*** Opening of Data segment ***
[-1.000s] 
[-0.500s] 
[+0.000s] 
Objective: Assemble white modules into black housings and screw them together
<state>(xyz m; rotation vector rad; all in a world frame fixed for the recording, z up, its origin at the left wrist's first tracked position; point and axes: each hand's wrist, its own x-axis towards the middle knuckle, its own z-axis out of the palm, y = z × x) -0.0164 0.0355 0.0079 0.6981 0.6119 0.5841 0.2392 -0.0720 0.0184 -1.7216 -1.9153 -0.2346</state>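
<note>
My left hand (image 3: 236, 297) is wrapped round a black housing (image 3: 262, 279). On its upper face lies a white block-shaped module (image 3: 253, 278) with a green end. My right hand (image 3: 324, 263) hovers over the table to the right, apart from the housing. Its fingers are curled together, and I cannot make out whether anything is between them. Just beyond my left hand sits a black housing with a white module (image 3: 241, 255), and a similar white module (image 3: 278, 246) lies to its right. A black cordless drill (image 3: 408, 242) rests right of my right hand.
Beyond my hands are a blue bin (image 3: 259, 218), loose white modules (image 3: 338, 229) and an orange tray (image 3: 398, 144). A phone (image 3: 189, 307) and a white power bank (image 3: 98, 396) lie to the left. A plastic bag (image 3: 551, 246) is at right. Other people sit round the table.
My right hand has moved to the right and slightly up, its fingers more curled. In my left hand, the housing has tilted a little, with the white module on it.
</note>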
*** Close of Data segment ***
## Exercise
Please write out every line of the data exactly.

## Exercise answer
[-1.000s] 
[-0.500s] 
[+0.000s] 
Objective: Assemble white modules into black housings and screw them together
<state>(xyz m; rotation vector rad; all in a world frame fixed for the recording, z up, its origin at the left wrist's first tracked position; point and axes: each hand's wrist, its own x-axis towards the middle knuckle, its own z-axis out of the palm, y = z × x) -0.0164 0.0355 0.0079 0.6981 0.6119 0.5841 0.2392 -0.0720 0.0184 -1.7216 -1.9153 -0.2346</state>
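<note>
My left hand (image 3: 236, 297) is wrapped round a black housing (image 3: 262, 279). On its upper face lies a white block-shaped module (image 3: 253, 278) with a green end. My right hand (image 3: 324, 263) hovers over the table to the right, apart from the housing. Its fingers are curled together, and I cannot make out whether anything is between them. Just beyond my left hand sits a black housing with a white module (image 3: 241, 255), and a similar white module (image 3: 278, 246) lies to its right. A black cordless drill (image 3: 408, 242) rests right of my right hand.
Beyond my hands are a blue bin (image 3: 259, 218), loose white modules (image 3: 338, 229) and an orange tray (image 3: 398, 144). A phone (image 3: 189, 307) and a white power bank (image 3: 98, 396) lie to the left. A plastic bag (image 3: 551, 246) is at right. Other people sit round the table.
My right hand has moved to the right and slightly up, its fingers more curled. In my left hand, the housing has tilted a little, with the white module on it.
</note>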

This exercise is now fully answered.